4年前、ちょうど今5年目ですから、4年前に消費者庁をつくりました。そのときは、消費者行政を進めるための一元的な組織をまず国につくりましょうと決めました。しかし同時に、消費者行政の強化は、地方自治体の課題でもあるということがしっかりと決められたのですね。そのため、地方における消費生活センター及び相談窓口の整備ですとか、相談体制の充実といったことを強力に推進していきましょう、そのために地方をしっかりと応援していきましょうということで、この間、地方の消費者行政活性化のための基金を創設するなど必死の取組を進めてきているわけです。ですから、もともと消費者庁だけがやるべきだということではなく、地方の体制整備を充実・強化し、地方と一緒になってやっていくことが、それが消費者を守ることなんだという考え方でスタートしています。ですから、最初から何千人もいれば、それはいいかもしれませんけれども、そういうことではありません。この間、消費者庁は、毎年、10人くらいずつ体制を強化してもらって、今必死になって仕事をしているという状況ですが、それをさらに強化するとともに、もともと地方と一緒になってやるという考え方だとご理解いただければと思います。
関連ですが、今おっしゃった話はよくわかるんですけど、そうすると、なぜ今まで地方に権限を移譲しようとしなかったのでしょうか。
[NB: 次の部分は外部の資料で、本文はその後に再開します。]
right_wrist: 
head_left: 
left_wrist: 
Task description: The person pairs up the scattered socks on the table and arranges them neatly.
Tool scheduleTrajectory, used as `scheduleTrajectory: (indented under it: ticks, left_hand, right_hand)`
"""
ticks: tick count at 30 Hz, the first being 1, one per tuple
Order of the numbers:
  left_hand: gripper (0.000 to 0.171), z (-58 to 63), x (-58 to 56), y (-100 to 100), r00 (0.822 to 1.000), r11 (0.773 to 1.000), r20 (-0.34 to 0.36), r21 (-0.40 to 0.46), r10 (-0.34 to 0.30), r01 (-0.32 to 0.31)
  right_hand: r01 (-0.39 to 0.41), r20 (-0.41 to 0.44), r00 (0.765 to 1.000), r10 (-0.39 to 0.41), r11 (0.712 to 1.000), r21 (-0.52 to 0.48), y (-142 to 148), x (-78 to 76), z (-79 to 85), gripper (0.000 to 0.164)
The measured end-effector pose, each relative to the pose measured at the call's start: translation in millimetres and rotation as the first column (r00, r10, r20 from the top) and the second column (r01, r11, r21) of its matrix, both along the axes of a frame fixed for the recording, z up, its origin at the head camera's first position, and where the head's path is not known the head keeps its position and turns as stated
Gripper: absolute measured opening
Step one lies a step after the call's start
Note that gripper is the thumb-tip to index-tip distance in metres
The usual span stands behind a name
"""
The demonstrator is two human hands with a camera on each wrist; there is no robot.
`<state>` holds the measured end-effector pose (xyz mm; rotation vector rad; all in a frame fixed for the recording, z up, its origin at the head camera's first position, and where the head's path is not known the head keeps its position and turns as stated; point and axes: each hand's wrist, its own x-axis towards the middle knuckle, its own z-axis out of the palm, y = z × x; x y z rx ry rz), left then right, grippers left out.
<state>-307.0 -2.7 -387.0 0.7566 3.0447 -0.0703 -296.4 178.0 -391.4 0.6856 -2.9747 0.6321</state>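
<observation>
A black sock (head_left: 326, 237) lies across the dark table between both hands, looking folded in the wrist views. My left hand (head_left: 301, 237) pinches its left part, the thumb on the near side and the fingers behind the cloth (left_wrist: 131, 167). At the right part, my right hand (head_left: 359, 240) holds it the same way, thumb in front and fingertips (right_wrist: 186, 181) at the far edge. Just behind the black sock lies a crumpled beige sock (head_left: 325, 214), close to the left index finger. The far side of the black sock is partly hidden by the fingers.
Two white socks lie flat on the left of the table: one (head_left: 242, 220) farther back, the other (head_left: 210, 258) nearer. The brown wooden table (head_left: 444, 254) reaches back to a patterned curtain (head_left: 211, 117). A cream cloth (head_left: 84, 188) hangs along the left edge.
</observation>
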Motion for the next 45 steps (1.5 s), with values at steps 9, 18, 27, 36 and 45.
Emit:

権限を一緒に担ってもらいたかったのです。ですが、先ほど相川さんがおっしゃったように、地方の消費者行政の体制は、年々薄くなっていっていた。予算も減らされ、消費者センターの相談員さんも減ってきた。消費者行政を担当する専任の職員もずっと減ってきたという状況だったわけです。そうした中で、地方は、それはとてもという思いがあったのだと思います。それが、今のような結果になっているということだと思います。
相川です。
  措置命令権限が下りても、人が増えるほど都道府県の職員数が甘くないと、今、職員数の削減を図っていて、甘くないと口を揃えて現場の人たちは言っていました。そこのところの対策が何もないまま、この状況だから、措置命令権限だけを移すと、ほかにガイドラインをつくるだけだと、それって本当に地方からの理解を得られているのですか。
措置命令権限の付与とガイドラインと、そして全関係府省庁の連携も強化します。ですから農林水産省、厚生労働省、国土交通省、その他にも全体として御協力をいただきながら体制を強化していくことを考えております。
消費者庁から具体的に何か対策は出るのでしょうか。
今考えています。
関連して、反対する自治体はあったと思うのですけども、その辺は会議で議題とかにするんですか。
そうですね、丁寧に説明して御理解いただく。実際に権限があっても、なかなか難しいところもあると思いますけども、サポートの体制ですとかも完備していきたいと思っています。
日本消費者新聞の丸田と申しますが、15日では、先ほど長官お話しになった公取との地方会議ですね。その中で、景表法執行ネットの検索性を高めるとおっしゃったのですか。
はい。
これは都道府県とつながっているところだと思うのですけど、これは技術的なシステムを変えるのか、それとも、消費者庁が都道府県に対して支援するとか、そういうことも含めてでしょうか。
すみません、私はそこまでは把握していないです。表示対策課長が参加していますので、お話を聞いていただければと思います。